Cloud Security Standards for the Rest of Us(只提供英文版本)
Date : 30 Dec 2014
Organisation : Cloud Security Alliance
Writer : Michael Yung
In early 2014, I presented a session about Cloud Security Standards in the yearly ComputerWorld / KornerStone Cloud Security Forum, and one question kept popping up in the event was – “Why Cloud Computing ?”. That puzzled me a bit as I thought all of us aware of the benefits of Cloud Computing – services on demand, pay as you go, and improve development agility etc. etc. So I answered the question with another question – “Why Not ?” :
Yes, why not ? As you may expect, the typical answers from the floor were “Poor Security !” and “Concerns in Data Privacy !” … Those are concerns, I agree, but those are not facts. Instead I believe the first few things the business users and CTO / CIOs shall consider are some other psychological barriers.
For examples – Perceived loss of control; Lack of clarity around responsibilities, liabilities and accountability; Lack of transparency / clarity in SLA / interoperability / awareness and expertise. Those barriers are very real, because once you performed a proper risk assessment of deploying Cloud into your business, and also tackle those barriers, you will find security and data privacy are not major concerns; but more on something the company and the IT team shall handle and tackle professionally.

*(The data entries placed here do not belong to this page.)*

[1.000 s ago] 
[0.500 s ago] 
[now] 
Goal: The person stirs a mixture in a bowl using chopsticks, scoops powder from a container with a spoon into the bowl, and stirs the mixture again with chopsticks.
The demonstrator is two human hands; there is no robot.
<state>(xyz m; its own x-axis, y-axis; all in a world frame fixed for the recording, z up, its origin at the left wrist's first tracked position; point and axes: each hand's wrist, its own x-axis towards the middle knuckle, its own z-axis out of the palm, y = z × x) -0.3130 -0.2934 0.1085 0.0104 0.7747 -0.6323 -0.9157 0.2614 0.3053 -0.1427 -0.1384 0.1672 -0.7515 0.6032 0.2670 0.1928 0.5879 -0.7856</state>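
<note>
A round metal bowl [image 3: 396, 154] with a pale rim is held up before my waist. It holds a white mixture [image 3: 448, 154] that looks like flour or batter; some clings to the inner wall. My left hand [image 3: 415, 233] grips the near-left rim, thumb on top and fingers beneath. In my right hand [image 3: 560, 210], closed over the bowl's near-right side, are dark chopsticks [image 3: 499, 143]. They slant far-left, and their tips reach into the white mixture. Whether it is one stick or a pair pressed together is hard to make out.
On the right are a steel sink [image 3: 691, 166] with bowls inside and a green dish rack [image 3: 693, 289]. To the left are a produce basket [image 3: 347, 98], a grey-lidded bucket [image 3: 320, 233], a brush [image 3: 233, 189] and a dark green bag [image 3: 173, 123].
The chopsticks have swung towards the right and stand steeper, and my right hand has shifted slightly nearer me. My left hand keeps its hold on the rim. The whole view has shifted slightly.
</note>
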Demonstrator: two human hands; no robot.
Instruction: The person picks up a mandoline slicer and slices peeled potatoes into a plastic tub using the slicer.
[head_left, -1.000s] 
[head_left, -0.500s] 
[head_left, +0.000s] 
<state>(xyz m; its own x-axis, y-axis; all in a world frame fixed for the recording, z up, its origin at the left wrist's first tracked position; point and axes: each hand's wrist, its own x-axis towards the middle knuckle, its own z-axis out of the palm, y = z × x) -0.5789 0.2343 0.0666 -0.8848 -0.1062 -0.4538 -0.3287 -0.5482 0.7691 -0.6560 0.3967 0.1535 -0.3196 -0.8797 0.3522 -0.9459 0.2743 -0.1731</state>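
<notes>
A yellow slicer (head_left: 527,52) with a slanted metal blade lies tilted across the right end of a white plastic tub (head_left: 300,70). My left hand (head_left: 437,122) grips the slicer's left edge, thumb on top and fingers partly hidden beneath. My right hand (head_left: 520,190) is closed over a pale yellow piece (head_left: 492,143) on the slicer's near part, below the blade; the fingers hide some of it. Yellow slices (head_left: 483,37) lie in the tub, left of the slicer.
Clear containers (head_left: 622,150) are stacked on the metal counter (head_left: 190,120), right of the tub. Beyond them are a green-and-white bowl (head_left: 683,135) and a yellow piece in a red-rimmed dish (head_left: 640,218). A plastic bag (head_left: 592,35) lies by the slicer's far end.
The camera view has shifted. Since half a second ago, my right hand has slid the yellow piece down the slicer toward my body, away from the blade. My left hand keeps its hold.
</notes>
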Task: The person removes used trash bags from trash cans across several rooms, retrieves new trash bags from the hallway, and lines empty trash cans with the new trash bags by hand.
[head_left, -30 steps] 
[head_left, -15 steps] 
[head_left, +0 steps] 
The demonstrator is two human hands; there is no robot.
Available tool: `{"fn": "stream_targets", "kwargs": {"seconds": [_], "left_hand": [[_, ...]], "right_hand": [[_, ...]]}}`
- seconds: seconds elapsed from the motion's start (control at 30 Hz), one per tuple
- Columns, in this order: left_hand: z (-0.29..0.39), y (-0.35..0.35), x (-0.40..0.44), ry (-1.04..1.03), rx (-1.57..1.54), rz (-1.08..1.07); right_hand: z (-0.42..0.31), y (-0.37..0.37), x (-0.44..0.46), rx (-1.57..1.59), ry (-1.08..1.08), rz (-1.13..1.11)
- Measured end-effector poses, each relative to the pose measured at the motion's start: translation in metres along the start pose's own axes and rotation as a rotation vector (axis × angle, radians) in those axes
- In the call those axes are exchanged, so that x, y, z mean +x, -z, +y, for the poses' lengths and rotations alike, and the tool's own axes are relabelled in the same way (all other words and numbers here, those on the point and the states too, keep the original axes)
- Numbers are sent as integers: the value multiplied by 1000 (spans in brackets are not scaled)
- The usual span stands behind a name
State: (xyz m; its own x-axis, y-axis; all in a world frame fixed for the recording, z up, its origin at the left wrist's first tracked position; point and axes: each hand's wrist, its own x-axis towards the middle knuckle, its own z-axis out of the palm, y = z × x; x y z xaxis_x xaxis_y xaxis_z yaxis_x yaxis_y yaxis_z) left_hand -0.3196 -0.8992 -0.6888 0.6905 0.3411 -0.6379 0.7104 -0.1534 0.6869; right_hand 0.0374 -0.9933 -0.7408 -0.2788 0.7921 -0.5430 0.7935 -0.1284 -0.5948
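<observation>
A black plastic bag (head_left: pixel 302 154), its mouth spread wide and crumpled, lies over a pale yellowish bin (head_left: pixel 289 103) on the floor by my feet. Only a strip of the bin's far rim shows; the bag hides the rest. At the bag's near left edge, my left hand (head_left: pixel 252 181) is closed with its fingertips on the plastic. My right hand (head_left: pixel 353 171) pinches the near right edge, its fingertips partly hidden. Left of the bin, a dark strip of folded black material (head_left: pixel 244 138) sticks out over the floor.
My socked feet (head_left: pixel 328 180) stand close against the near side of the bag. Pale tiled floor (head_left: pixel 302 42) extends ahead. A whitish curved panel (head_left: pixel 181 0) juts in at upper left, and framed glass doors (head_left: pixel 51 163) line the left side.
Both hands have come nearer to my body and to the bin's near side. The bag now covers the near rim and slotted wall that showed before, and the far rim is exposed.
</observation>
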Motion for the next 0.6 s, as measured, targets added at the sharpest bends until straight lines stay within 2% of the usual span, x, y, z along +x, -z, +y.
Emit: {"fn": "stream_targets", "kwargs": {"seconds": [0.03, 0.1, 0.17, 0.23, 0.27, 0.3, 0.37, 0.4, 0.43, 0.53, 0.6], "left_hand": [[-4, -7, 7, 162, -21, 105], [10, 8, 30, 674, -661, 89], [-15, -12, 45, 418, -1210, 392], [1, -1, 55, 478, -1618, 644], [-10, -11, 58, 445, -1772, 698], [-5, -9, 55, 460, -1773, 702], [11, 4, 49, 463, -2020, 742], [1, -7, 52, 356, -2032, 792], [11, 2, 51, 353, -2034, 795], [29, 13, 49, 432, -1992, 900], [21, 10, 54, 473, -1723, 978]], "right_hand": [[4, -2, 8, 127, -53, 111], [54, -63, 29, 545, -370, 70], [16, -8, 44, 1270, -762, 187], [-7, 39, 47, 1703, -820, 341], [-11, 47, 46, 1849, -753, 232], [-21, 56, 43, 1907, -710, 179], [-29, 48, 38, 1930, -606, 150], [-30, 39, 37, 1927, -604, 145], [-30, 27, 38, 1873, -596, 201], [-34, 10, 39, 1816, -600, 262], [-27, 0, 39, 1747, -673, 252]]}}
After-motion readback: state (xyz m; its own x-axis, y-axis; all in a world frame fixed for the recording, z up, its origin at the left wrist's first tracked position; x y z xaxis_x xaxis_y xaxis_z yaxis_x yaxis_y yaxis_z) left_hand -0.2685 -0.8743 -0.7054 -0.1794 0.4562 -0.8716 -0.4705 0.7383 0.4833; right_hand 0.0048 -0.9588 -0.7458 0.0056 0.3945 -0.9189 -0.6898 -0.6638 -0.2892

The facts are many enterprises push back on cloud computing because it isn’t cosiderd secure. But the truth is that data and systems residing in public or private clouds are as secure as you make them. Typically, cloud-based systems can be more secure than existing internal systems if you do the upfront work required. More importantly, cloud is real and here to stay.
And what I meant by handling professionally is before jumping to the conclusion that Cloud Computing is not secure, first ask yourself questions like when and where to use Cloud; outline the Service Level Objective you need; review the people skill set, process and change management maturity; and then lastly look for technical solutions.
Therefore we shall ask ourselves, when and where to use the cloud – in other words, the business cases. What are the service level objectives and then service level agreements. And then down to the best practises as well as technologies, sevices, vendors.
With all that said, one will still question how one can make sure the cloud services (IaaS, PaaS and SaaS) are secure. And that’s I think where Cloud Security Standards can help. It’s not a secret that we have dozens of Cloud Security Standards in the market, and in fact, all of them are important and relevant.
For examples, CSA, DMTF, ENISA, ETSI etc. etc.
With so many standards and guidelines, it is rather difficult to tell, whether a Cloud Services Provider (CSP) is already conform to certain standard(s), if you are now shopping for CSPs. Or hard to convince the customers that your company is conforming to certain standard(s), if you are one CSP. The only way I think, is thru Certification.
I believe with proper certification process, regular review and listings of all certified CSPs, customers can easily find the best CSP they want. With the same token, CSPs can easily prove to their potential customers that they are doing a good job.
So Cloud Security Standards may be not easy to define, complicated to comply with; but with certification process, it is easier to make whole things more fruitful to the standardisation bodies, the CSPs and the Cloud Computing customers.